Monday, July 28, 2008

How to Teach Sitting to Autistic Children

Many activities that we want to do, requires sitting. At home, at school, seeing a movie, eating in a restaurant etc.

An autistic person generally does not like to sit except when they chose to, and while they are involve in an activity they have chosen. This inability to sit at other times, severely limits the activities and experiences they can involve in.
Children need to be able to sit, so they can learn toiletting, writing, academic skills and eating in a mannerly way.
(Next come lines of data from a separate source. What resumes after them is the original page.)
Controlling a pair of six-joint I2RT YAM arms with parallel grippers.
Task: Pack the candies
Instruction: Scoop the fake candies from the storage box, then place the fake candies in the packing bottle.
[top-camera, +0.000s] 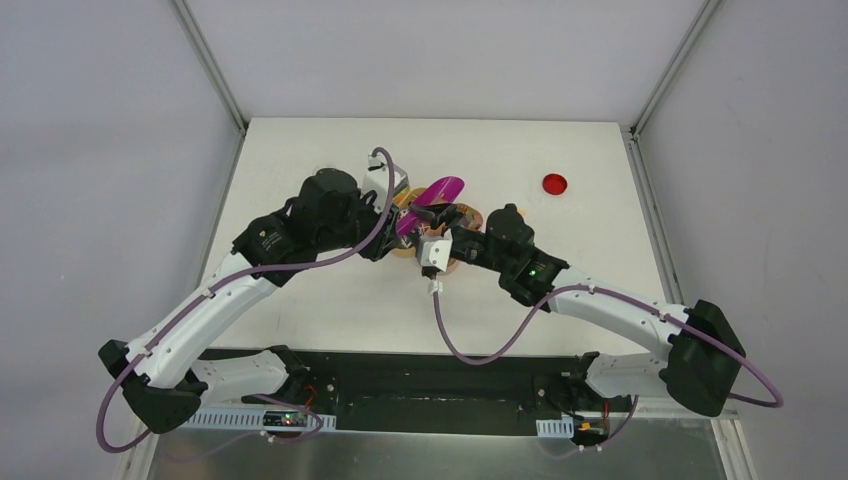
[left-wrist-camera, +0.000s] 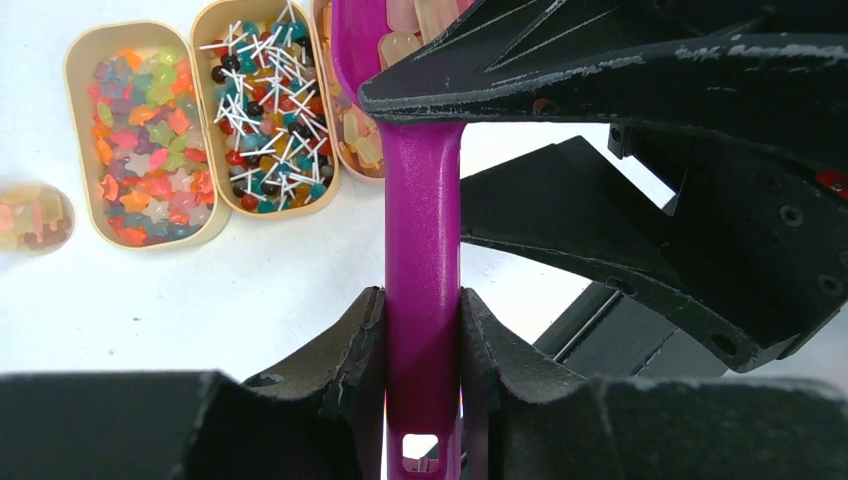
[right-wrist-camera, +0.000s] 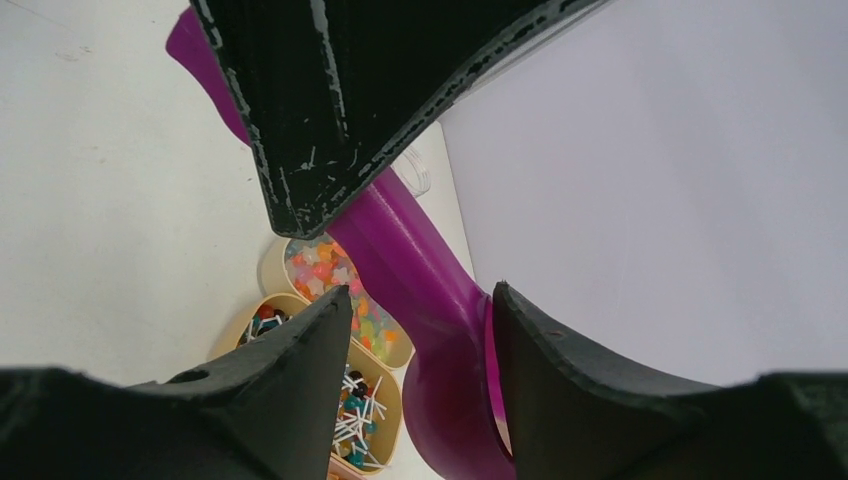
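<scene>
White table (top-camera: 330, 300) with trays (left-wrist-camera: 68, 80), red disc (top-camera: 554, 184)

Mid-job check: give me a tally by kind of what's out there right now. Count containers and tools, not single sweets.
Beige candy trays: 3
Small round cup of gummies: 1
Magenta scoop: 1
Red disc: 1
Total: 6
</scene>
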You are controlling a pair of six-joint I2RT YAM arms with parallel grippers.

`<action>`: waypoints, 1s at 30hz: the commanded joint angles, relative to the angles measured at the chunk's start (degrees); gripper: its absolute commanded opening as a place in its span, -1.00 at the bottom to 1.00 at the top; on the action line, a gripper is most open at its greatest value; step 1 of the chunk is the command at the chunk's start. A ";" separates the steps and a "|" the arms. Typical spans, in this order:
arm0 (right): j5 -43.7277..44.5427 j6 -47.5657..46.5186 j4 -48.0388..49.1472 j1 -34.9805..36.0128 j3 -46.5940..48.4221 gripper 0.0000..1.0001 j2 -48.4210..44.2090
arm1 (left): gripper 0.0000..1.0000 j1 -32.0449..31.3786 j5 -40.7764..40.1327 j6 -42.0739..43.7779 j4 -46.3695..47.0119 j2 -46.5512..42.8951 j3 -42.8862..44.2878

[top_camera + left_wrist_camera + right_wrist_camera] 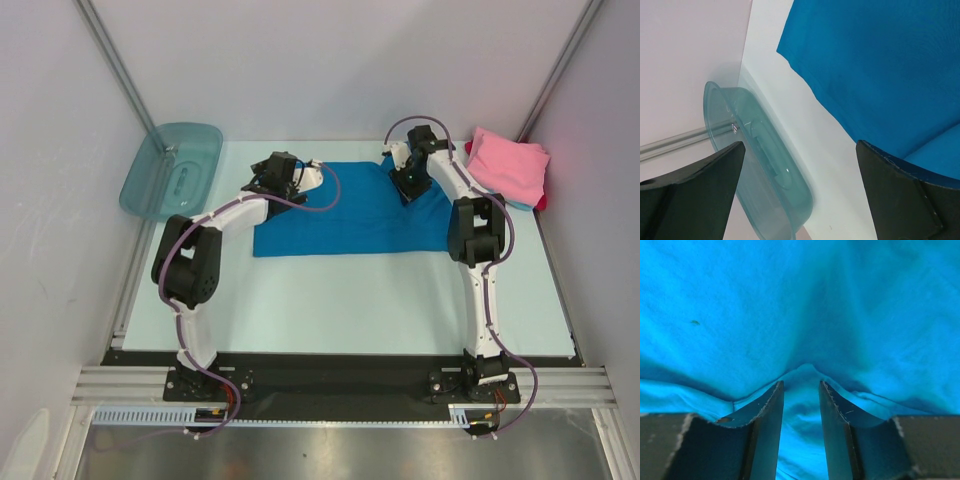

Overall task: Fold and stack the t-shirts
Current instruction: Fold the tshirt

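Bare table is left open between the arm bases and the blue t-shirt. The far-left corner is blocked by a teal tub, the far-right corner by the stacked t-shirts, all enclosed by 3 walls.

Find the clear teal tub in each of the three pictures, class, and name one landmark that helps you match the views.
Top view: teal tub at far left, propped against the wall.
Left wrist view: lower left, between the open left pincer's fingers.
Right wrist view: not in it.
Shared landmark: the blue shirt, seen in all three views.
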 commanded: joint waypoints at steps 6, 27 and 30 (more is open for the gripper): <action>-0.93 0.01 0.34 -0.02 -0.55 -0.29 0.64 | 1.00 -0.99 -0.37 -0.87 0.06 -0.48 2.94; 1.79 0.71 1.93 0.77 2.35 -0.09 -1.12 | 1.00 -1.78 -0.37 -1.13 0.06 0.40 3.82; 1.79 0.54 2.01 1.03 1.91 -0.10 -0.68 | 1.00 -1.96 -0.28 -1.22 0.15 0.32 3.82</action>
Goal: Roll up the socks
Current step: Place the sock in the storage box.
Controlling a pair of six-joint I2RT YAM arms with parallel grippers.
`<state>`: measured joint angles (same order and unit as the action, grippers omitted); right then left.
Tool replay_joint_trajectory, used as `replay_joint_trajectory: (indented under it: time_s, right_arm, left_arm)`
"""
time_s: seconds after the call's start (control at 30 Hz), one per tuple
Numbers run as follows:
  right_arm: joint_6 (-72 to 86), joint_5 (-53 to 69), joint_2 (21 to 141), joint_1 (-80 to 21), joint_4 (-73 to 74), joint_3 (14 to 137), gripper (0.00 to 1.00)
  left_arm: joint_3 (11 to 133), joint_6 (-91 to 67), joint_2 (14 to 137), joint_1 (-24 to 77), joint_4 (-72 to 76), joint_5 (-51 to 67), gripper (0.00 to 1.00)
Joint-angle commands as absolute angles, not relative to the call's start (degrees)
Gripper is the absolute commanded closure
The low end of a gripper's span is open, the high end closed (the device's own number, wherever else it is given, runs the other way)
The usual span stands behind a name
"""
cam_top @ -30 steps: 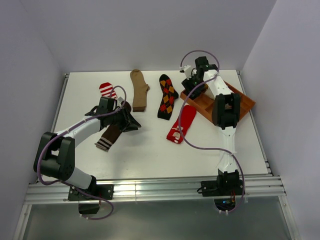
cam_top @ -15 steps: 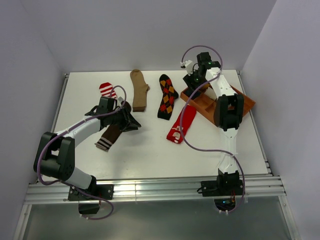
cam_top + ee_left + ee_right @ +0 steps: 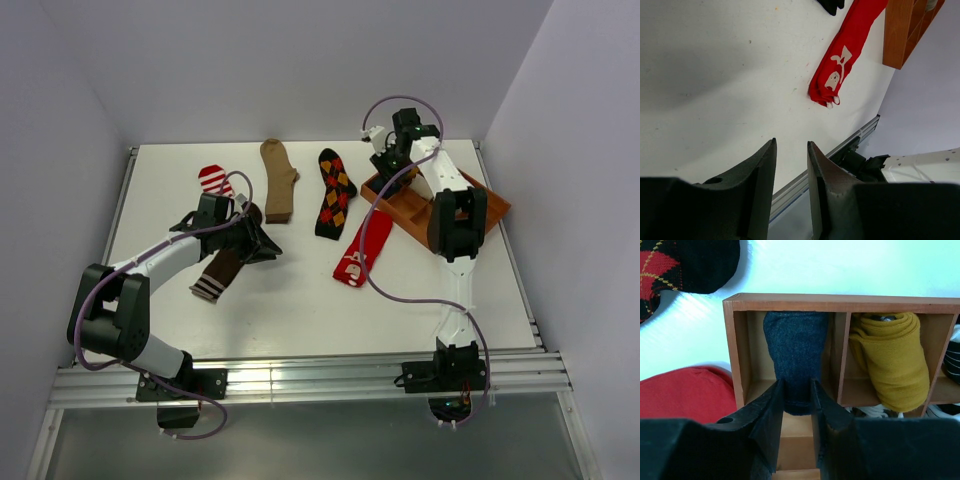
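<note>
My right gripper is shut on the end of a navy sock, which hangs into the far-left compartment of the wooden tray. In the top view it is at the tray's far-left corner. My left gripper is slightly open and empty, low over the table. In the top view it is beside the dark brown sock with the striped cuff. The red-white striped sock, tan sock, black argyle sock and red sock with a picture lie flat.
A rolled yellow sock fills the compartment to the right of the navy one, with striped and white fabric in others. The argyle sock's toe and the red sock lie just outside the tray's left wall. A metal rail runs along the near edge.
My right gripper rose and swung toward the back over the tray's corner, then came down a little. The left arm and the loose socks have not moved.
</note>
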<state>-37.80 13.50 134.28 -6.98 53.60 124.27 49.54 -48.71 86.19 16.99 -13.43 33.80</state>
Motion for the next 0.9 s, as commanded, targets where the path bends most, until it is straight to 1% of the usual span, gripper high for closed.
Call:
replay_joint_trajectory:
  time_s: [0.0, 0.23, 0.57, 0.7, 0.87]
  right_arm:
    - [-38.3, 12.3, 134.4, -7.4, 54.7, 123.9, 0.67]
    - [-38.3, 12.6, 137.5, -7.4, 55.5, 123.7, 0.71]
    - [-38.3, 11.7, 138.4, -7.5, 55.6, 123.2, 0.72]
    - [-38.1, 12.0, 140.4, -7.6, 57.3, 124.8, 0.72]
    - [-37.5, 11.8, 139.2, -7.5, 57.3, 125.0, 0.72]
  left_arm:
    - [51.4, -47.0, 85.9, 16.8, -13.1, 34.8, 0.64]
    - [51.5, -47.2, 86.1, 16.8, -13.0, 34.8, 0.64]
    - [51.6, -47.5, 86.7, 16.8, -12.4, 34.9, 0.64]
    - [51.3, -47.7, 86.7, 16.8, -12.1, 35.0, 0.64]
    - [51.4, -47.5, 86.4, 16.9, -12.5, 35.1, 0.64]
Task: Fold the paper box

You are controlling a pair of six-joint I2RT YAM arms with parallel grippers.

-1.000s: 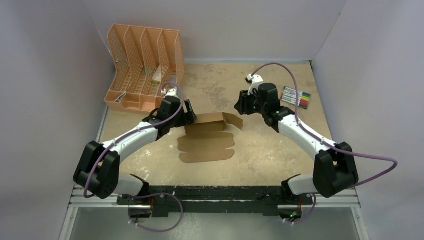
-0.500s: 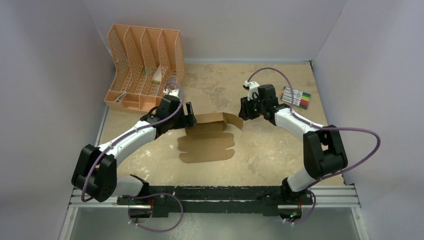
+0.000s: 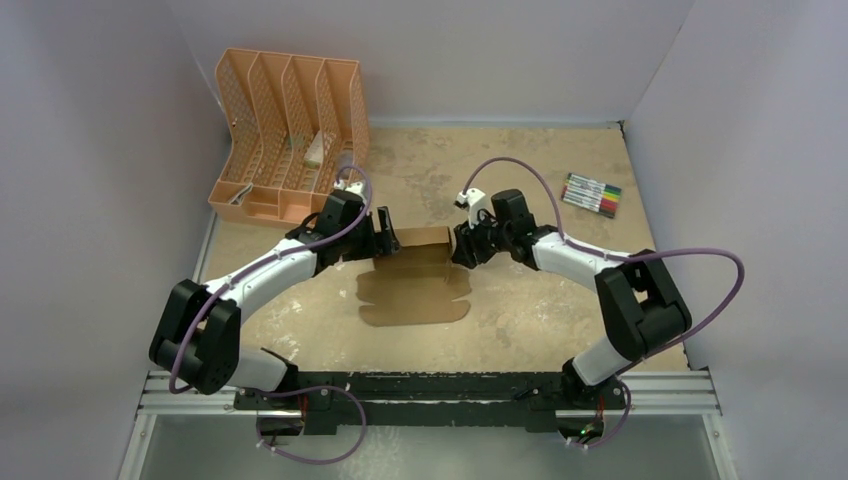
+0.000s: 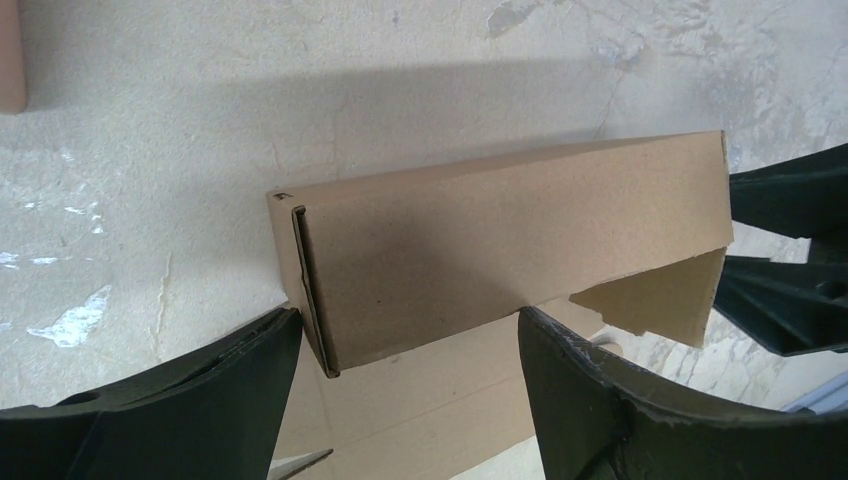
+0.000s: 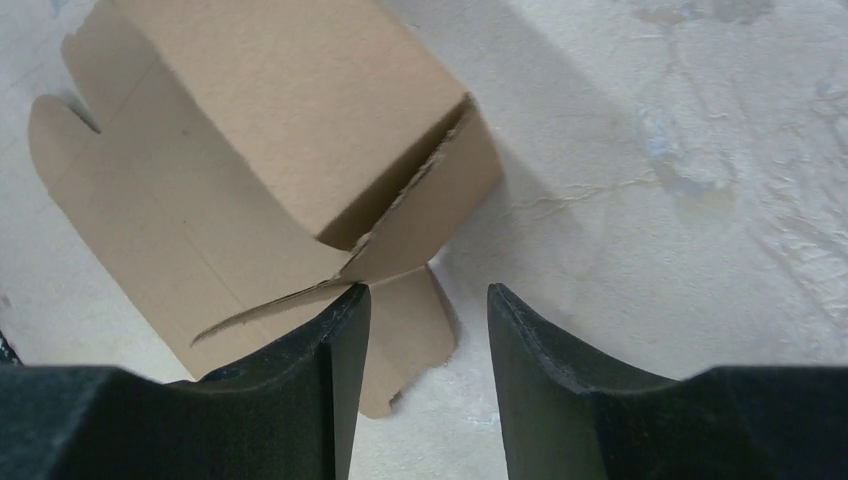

- ascertain the rewards for the child-- toys, activities

- have the reward ready and with you

- say clearly and firmly "SIT" and prompt by tapping the chair

- immediately sit him in the chair. The initial demand is only 10 secs. hold the child in the chair for that time, ignore the tantrum and keep telling him "good sitting"

- reward him immediately with the chosen reward and let him leave the chair while saying "Good Sitting"

- Begin to move him to other chairs in other parts of the house, have him sit for the same amt. of time, 10 secs. and reward him immediately.

- when he can sit for 10 secs. begin to increase the time for 20 secs.

- continue with increasing the time, very gradually, and practicing the sitting in different chairs and different places.

- Begin to generalize, have the other member of the family do the sitting program.

- Notice and praise "good siting" when it is naturally occurring.